Lewat keterbukaan informasi di Bursa Efek Indonesia (BEI), manajemen MINA menegaskan satu hal penting: mereka nggak ada urusan sama sekali dengan kasus hukum yang lagi menjerat orang-orang MPAM.
“Perseroan tidak terlibat sedikit pun dalam dugaan tindak pidana ataupun proses hukum yang menjerat pihak-pihak tersebut,” ujar Direktur MINA Gunawan Angkawibawa, Jumat (6/2/2026).
Siapa Aja yang Jadi Tersangka?
Buat yang belum ngikutin dari awal, penyidik menetapkan tiga nama sebagai tersangka, yaitu:
- Djoko Joelijanto (DJ) – Direktur Utama PT MPAM
- Edy Suwarno (ESO) – pemegang saham MPAM, PT Mina Padi Investama, dan MINA
- Eveline Listijosuputro (EL) – istri ESO
Ketiganya diduga terlibat praktik insider trading di pasar modal.

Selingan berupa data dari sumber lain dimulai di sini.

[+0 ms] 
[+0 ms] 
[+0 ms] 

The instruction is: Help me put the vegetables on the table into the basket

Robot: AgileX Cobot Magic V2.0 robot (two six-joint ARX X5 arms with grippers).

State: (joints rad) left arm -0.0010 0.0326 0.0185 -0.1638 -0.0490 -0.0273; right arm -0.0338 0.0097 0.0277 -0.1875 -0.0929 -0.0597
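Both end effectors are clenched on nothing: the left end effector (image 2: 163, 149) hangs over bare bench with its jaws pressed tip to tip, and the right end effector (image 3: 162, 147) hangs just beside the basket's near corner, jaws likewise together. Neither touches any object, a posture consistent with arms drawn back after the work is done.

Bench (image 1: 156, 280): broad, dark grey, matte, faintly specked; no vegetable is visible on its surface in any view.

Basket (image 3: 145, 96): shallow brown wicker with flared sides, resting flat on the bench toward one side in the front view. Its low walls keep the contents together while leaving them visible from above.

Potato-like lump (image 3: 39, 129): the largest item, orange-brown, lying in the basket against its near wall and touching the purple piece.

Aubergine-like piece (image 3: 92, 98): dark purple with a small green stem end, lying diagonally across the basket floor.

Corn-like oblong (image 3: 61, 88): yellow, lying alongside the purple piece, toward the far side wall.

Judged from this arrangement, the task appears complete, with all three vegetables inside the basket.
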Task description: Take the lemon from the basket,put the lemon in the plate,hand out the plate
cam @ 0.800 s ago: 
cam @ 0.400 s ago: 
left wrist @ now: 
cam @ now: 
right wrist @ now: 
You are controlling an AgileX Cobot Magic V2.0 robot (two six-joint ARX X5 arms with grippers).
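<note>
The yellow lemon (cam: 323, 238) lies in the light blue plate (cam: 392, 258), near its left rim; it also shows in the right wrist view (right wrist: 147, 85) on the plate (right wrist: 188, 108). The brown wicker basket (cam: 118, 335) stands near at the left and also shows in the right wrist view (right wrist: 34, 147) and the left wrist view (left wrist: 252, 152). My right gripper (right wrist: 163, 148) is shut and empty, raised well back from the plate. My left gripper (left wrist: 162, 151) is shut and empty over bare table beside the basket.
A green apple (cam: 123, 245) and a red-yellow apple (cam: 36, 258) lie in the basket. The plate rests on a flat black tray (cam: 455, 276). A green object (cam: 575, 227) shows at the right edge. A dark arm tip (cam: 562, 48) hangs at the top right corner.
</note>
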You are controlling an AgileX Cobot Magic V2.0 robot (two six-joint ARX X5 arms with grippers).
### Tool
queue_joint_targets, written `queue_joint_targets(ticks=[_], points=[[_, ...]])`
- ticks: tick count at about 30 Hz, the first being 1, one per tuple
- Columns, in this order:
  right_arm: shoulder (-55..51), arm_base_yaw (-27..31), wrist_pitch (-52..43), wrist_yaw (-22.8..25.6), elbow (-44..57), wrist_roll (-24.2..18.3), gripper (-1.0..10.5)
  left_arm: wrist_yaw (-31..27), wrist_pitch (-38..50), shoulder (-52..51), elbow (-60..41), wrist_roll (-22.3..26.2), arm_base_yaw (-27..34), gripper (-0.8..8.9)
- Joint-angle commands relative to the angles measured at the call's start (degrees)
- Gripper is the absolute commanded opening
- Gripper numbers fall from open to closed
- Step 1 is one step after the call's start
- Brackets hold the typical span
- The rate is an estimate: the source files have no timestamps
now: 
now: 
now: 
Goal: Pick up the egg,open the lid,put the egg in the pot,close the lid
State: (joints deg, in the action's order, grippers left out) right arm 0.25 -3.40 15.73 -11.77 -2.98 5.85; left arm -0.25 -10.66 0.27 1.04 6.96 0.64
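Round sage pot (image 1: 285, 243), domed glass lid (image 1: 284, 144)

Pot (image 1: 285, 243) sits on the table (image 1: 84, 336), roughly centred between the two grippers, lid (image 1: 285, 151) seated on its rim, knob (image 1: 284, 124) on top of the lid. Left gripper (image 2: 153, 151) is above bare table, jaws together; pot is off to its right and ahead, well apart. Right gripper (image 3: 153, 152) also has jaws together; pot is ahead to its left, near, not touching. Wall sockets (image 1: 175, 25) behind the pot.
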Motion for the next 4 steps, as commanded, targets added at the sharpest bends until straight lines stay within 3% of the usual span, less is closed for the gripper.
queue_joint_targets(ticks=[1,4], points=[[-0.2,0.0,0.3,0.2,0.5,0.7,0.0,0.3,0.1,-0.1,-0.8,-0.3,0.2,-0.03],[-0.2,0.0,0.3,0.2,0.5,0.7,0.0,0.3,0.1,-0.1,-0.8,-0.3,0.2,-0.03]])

MINA: Pengendali Sudah Ganti, Jangan Diseret-seret
Gunawan juga ngasih penjelasan bahwa struktur pengendali MINA sudah berubah sejak Februari 2025. Kendali perusahaan kini dipegang oleh PT Tirta Orisa Yasa lewat mekanisme Mandatory Tender Offer, dan semua prosesnya sudah sah secara hukum serta disetujui regulator.
Artinya, sejak saat itu:
- MINA nggak sedang
- dan nggak pernah
terlibat dalam penyelidikan, penyidikan, atau proses hukum terkait dugaan kejahatan pasar modal.
“Perseroan juga menegaskan bahwa tidak terdapat pengendalian secara langsung maupun tidak langsung oleh ESO, EL, ataupun MPAM,” jelas Gunawan.
Operasional Jalan Normal, Keputusan Independen
MINA juga memastikan bahwa aktivitas bisnis dan keputusan perusahaan dijalankan secara profesional dan mandiri, tanpa campur tangan pihak luar yang lagi bermasalah hukum.
“Perseroan berkomitmen untuk menjaga integritas informasi publik dan memastikan bahwa setiap informasi material disampaikan secara transparan dan tepat waktu melalui mekanisme keterbukaan informasi, guna melindungi kepentingan pemegang saham, investor, dan pemangku kepentingan lainnya,” ujarnya.
Biar Nggak Bingung: Ini Inti Kasus Insider Trading MPAM
Sebelumnya, Direktorat Tindak Pidana Ekonomi Khusus (Dittipideksus) Bareskrim Polri menetapkan tiga tersangka dalam dugaan tindak pidana pasar modal yang melibatkan MPAM.
Direktur Dittipideksus Bareskrim Polri, Brigjen Pol. Ade Safri Simanjuntak, menjelaskan bahwa transaksi saham yang dipakai sebagai aset acuan (underlying asset) produk reksa dana MPAM berasal dari pasar negosiasi dan pasar reguler.
Masalahnya, transaksi itu dilakukan memakai akun reksa dana yang melibatkan:
- ESO sebagai pemegang saham
- ESI (adik ESO)
- serta perusahaan-perusahaan afiliasi MPAM
Skema inilah yang kemudian didalami penyidik sebagai dugaan praktik insider trading.